In this study, patients were recruited into two groups: the study group received TENS + medicine (carbamazepine as first line drug) and the control group received placebo TENS + medicine (carbamazepine as first line drug). TENS was administered biweekly in continuous mode for 6 weeks according to previous studies, while considering patient compliance [421].

The mean decrease in VAS score was statistically significant on intragroup comparison and non-significant on intergroup comparison from baseline to 1 year follow up, which was in accordance with the findings of Singla et al. and Yameen et al. [34]. At 3 months follow up, the VAS score was found to be increased as some patients had stopped taking the medications on their own due to having achieved pain relief. The mean PPI score was not statistically significant in intragroup or intergroup comparisons.

The percentage decrease in pain-related functional outcome was statistically significant (P < .001) from baseline to 1 year follow up on intragroup comparison but non-significant on intergroup comparison. Patients were able to perform their routine activities comfortably with less or no pain. The results concurred with those reported by Singla et al. [3].

An initial symptomatic relief of pain was observed during the titration phase only. The decrease in the mean dose of carbamazepine was not statistically significant from baseline to 1 year follow up within the groups. However, intergroup comparison showed a statistically significant decrease in the dose at TENS completion and at 6 months and 1 year follow up in the study group compared to the control group. At 3 months follow up, the results were not statistically significant due to the cessation of medications by patients who had achieved pain relief after TENS completion.
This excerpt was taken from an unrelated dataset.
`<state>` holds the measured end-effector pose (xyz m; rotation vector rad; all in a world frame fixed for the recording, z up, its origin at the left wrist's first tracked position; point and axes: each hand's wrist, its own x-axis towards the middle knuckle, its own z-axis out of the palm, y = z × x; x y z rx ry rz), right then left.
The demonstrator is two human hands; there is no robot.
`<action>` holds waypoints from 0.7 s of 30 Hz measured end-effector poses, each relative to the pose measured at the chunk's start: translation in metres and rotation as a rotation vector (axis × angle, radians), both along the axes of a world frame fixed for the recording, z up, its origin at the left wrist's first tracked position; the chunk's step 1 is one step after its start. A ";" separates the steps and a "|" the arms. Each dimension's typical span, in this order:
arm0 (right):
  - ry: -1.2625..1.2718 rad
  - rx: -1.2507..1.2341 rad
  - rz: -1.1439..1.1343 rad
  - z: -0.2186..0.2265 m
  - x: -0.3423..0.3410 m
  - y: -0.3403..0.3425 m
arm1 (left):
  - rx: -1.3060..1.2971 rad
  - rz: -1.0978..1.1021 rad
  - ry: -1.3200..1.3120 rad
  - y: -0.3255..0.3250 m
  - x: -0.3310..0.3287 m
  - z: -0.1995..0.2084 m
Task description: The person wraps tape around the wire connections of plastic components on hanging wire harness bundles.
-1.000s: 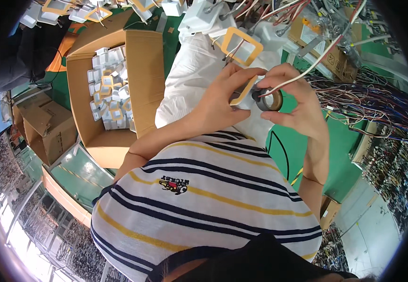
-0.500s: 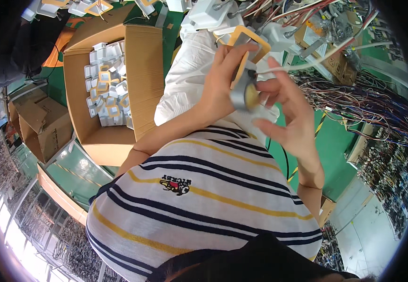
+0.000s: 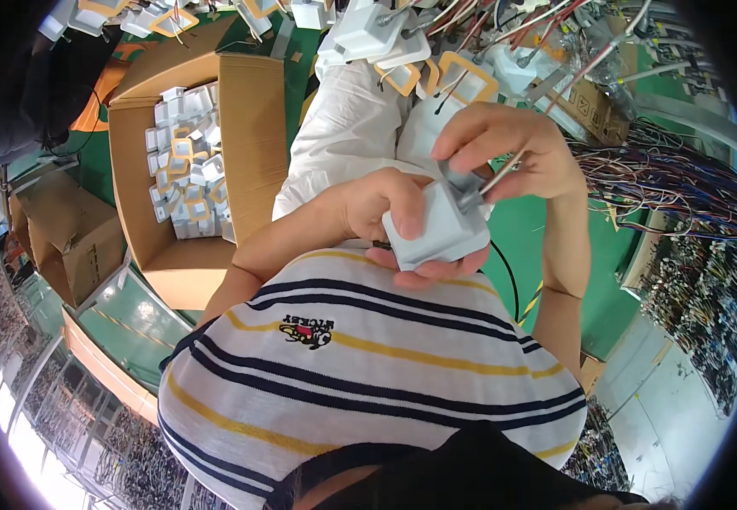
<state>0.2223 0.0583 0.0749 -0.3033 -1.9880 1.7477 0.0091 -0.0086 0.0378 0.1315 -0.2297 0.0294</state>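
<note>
My left hand (image 3: 398,212) is closed around a white square plastic housing (image 3: 436,225), thumb on its upper face and fingers beneath. A pale cable (image 3: 547,110) runs down from the upper right to a grey fitting (image 3: 470,202) on the housing's side. Close by, my right hand (image 3: 521,153) is curled beside the cable and over a grey piece (image 3: 463,180). The fingers partly hide that piece, so its kind is unclear. Beyond my hands, several similar white housings (image 3: 368,30) and orange-edged square frames (image 3: 468,78) lie together.
To the left stands an open cardboard box (image 3: 249,144) filled with white housings (image 3: 186,161). A smaller carton (image 3: 75,229) is farther left. Bundled wires (image 3: 666,178) lie to the right, above the green floor (image 3: 593,246). More cables and housings line the far edge.
The housing in my left hand has come lower and nearer my body, its white face now showing. My right hand has moved up from beside it, its spread fingers now curled by the cable.
</note>
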 end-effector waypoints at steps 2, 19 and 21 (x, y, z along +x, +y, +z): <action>0.024 0.152 0.002 -0.002 -0.003 0.005 | -0.012 -0.016 -0.006 -0.005 0.003 -0.006; -0.471 0.348 -0.034 0.024 -0.013 -0.002 | 0.414 0.389 0.637 -0.002 -0.012 -0.003; -0.471 0.324 -0.086 0.020 -0.013 -0.009 | 0.443 0.397 0.669 -0.001 -0.013 -0.002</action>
This study was the first randomized double-blind controlled study to compare TENS with placebo TENS therapy for the management of TN patients diagnosed using the ICHD (2018) criteria; patients underwent an MRI to rule out secondary TN. This study was also the first to evaluate PPI score, which is more reliable. Functional outcomes were also evaluated, as TN affects the routine activities of patients. However, this study has some limitations. This study had a small sample size, and the follow period was 1 year, which is considered a short-term follow up for chronic and long-lasting disorders such as TN. Further, several clinical trials have concluded that TENS has initial benefits that decrease with time, and TN may also undergo spontaneous regression episodes over the said period. Therefore, longer follow up periods are required. Moreover, daily, rather than biweekly administration of TENS can lead to better results, but daily visits to the clinic were not possible for most of the patients. Another limitation of this study is that the intensity of TENS could not be standardized, as it depended on the patient's ability to bear the electric sensations. In this study, five patients in the study group stopped taking the medicine carbamazepine when pain relief was achieved, which may have led to inconsistent results at the 3 months follow up. However, this factor was not controlled. Finally, the electrodes used in this study were not specifically designed for the facial skeleton; hence, inaccurate placement of electrodes may occur in some cases, which may have affected the outcome.

In conclusion, within the limitations of the study, it may be concluded that TENS is a safe, cheap, non-invasive, and convenient technique that can be used to reduce the mean dose of carbamazepine when used as an adjunct therapy to medication. However, TENS cannot be proposed as a first line management for TN.